Chris a fait oui. Il semblait maintenant un peu soucieux. Son front s’est creusé de sillons profonds.
— Tout le monde a cru que je paniquais, mais ça n’avait rien à voir. Je suis malade, Chris. On va devoir m’hospitaliser sous peu.
J’ai vu son regard s’assombrir. Il allait dire quelque chose mais je lui ai posé un doigt sur les lèvres.
— Ecoute-moi encore un instant. D’accord ?
— D’accord. Désolé.
Je lui ai tout déballé sur Negli. Le traitement qui ne faisait pas effet. L’espoir qui s’amenuisait. Ce dont Medved m’avait avertie quelques jours plus tôt. J’avais atteint le stade trois, c’était grave. Une greffe de la moelle pourrait bien être l’étape suivante.
Je n’ai pas pleuré. Je lui ai tout dit franco, comme un bon flic. Je voulais lui donner de l’espoir, lui montrer que je me battais, que j’étais la femme forte qu’il aimait, je le croyais du moins.
Quand j’ai eu terminé, je lui ai serré les mains en reprenant mon souffle.
— La vérité, c’est que je peux mourir bientôt, Chris.
Nos mains étaient entrelacées serré. Nos regards rivés l’un à l’autre. Notre contact n’aurait pas pu être plus intime.
Puis il a placé doucement sa main contre ma joue et l’a frottée. Sans dire un mot, il m’a saisie et tenue dans le pouvoir et la douceur de ses mains avant de m’attirer à lui.
Et c’est ce qui m’a fait pleurer. C’était un être bon. Je pouvais le perdre. Et j’ai pleuré toutes les choses qu’il se pourrait qu’on ne fasse jamais.

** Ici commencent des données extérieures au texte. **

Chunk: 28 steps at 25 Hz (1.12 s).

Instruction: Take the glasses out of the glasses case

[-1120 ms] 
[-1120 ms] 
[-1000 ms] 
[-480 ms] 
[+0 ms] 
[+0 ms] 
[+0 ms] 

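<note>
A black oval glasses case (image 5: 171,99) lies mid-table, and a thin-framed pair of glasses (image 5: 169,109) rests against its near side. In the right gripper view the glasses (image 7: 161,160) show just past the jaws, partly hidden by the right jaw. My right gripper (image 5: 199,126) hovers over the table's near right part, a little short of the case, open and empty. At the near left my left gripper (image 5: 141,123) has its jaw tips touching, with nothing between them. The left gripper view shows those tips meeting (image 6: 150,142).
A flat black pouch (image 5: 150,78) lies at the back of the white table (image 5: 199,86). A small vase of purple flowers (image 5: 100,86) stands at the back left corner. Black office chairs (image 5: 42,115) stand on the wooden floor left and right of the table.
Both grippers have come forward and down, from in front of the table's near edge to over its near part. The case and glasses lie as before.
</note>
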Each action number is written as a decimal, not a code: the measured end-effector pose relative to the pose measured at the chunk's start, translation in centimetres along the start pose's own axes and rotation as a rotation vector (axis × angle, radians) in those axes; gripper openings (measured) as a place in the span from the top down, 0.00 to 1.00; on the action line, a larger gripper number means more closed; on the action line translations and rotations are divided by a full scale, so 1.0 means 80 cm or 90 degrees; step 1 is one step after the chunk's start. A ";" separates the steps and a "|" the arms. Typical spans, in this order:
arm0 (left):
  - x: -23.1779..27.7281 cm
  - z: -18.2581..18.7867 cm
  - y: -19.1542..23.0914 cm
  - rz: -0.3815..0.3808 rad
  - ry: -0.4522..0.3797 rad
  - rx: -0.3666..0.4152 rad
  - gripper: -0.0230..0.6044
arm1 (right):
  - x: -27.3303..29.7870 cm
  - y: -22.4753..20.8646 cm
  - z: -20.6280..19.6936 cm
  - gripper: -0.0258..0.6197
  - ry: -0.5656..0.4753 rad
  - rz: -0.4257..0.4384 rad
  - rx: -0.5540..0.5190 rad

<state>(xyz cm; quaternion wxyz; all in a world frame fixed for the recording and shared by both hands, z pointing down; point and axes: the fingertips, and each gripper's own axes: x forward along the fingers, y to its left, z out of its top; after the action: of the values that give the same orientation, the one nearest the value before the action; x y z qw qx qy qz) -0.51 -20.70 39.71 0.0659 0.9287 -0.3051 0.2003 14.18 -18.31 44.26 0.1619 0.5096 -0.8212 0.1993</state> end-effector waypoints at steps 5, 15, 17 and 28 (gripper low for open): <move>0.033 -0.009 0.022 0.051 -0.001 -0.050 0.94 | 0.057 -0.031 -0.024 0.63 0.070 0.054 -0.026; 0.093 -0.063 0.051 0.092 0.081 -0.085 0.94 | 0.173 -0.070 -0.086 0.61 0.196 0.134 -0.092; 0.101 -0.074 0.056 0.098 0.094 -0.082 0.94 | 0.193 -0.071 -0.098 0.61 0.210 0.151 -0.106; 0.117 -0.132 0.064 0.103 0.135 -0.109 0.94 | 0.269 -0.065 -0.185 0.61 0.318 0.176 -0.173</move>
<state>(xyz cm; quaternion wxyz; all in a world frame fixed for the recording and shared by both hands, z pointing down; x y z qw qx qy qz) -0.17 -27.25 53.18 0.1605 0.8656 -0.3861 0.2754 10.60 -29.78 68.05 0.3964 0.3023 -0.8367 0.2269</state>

J’ai pleuré sans discontinuer et à chacun de mes sanglots, il me serrait plus fort. Et n’arrêtait pas de me chuchoter :
— Ça va aller, Lindsay. Ça va aller bien. Tout est bien.
— J’aurais dû te le dire, ai-je murmuré.
— Je comprends pourquoi tu ne l’as pas fait. Depuis quand es-tu au courant ?
Je le lui ai dit.
— Depuis le jour de notre rencontre. J’ai tellement honte.
— N’aie pas honte, fit-il. Comment aurais-tu su que tu pouvais me faire confiance ?
— Je t’ai fait confiance assez vite. C’est en moi que je n’avais pas confiance.
— Eh bien, maintenant, si, m’a murmuré Chris.